Positioning the Green Party for the General Election
















It is right and good that the Green Party should use the coming General Election to put forward and celebrate the many achievements of our elected representatives. Truly, we punch well above our weight when we manage to overcome the dysfunctional electoral system and fight our way into the corridors of ...er...influence.

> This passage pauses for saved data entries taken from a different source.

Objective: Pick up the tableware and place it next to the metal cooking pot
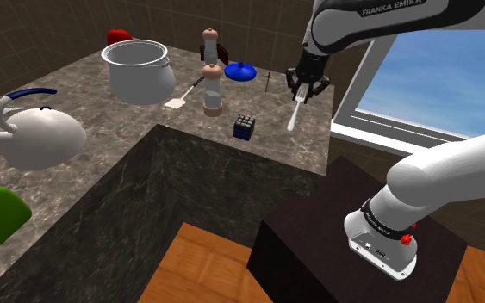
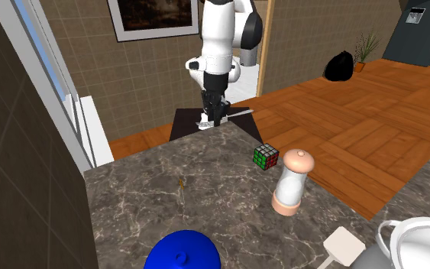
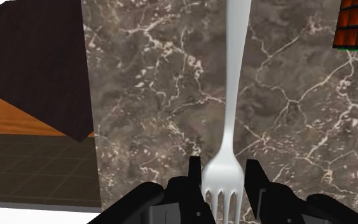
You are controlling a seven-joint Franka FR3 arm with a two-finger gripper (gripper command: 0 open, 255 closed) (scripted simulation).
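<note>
Gripper: we see the black gripper (image 1: pixel 303 89) at the end of the white arm, over the marble counter (image 1: pixel 146 120) towards the shoulder view's right, closed on the fork.
Fingers: in the wrist view the two fingers (image 3: pixel 194 177) are drawn in to a narrow gap and clasp the fork's head from either side.
Fork: the white fork (image 1: pixel 293 114) is held at its tine end, its handle pointing down towards the counter. We cannot tell whether the handle's tip touches the stone.
Cooking pot: the pale grey pot (image 1: pixel 139 73) stands far back on the counter at the shoulder view's left, well apart from the fork.
Between them: we find a pepper mill (image 1: pixel 212 90), a white spatula (image 1: pixel 183 95) just beside the pot, and a colour cube (image 1: pixel 245 126) near the fork.
Further back: a blue lid (image 1: pixel 241 71) lies behind the mill.
Near left: a white kettle (image 1: pixel 38 133) with a blue handle.
</note>
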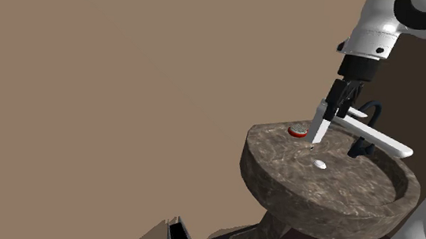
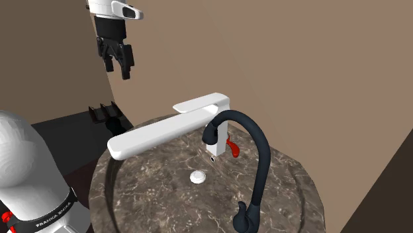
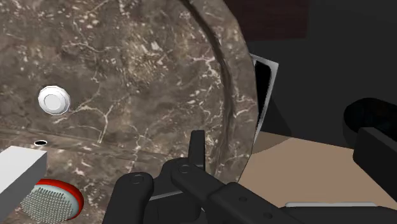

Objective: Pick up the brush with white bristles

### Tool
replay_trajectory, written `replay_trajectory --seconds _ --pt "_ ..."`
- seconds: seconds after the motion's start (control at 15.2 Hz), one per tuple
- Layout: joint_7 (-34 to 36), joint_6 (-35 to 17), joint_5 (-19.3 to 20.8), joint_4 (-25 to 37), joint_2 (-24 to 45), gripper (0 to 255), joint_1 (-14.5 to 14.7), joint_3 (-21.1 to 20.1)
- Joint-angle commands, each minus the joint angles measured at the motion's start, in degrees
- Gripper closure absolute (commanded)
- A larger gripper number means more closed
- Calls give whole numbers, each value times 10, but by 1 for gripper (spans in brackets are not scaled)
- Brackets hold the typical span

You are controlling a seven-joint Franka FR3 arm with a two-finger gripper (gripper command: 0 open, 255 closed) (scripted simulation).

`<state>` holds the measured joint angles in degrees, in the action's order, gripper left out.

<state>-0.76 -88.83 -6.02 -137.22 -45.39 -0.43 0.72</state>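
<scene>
Overhead, tool (image 2: 118, 71) released, empty; red brush (image 1: 298, 132) on stone sink (image 1: 315, 204) beside white faucet (image 2: 165, 130).

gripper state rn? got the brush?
Gripper: open, holding nothing. The brush lies on the sink.

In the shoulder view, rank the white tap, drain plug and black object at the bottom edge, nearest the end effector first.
1. white tap, right beside the end effector
2. drain plug, down in the basin
3. black object, far lower left
</scene>
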Motion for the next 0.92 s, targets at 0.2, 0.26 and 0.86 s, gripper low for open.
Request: replay_trajectory --seconds 0.2,0.26,0.86 --pt "-72 -26 42 -22 13 0 1 29" --pt "-96 -36 56 -28 19 0 1 38" --pt "-297 -152 173 -47 116 0 0 125"
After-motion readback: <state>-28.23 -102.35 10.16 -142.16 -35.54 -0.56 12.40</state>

However, General Election 2010 demands far more than a quiet recitation at how good our representatives are at doing what they are paid to do. The political territory in 2010 is a No-Man's Land where political reputations hang fluttering on the barbed wire, where credibility of politicians lies blasted into shredded heaps of quivering red jelly. There is no point in sending Green Party Political Candidates out to walk forwards towards the massed machine gun posts of the Hun Media carrying rifles to which are attached a little flag inscribed with the words "We are quite good at doing what politicians do".

Stuff that for a game of soldiers. The Green Party is a radical party, a party that wants to transform economics and politics in a way that leads to sustainability. Sustainability is an cliche' now, but what it means is that the present way of doing things - economically and politically - is doomed. It has no future. It will crash. It will fall off its perch, off the edge of a cliff. It will soon be no more. Orthodox politics and economics is a smoking flax, a bruised reed, a pile of well-rotted manure, fit for only one thing, to be buried in the ground to act as fertiliser for new growth.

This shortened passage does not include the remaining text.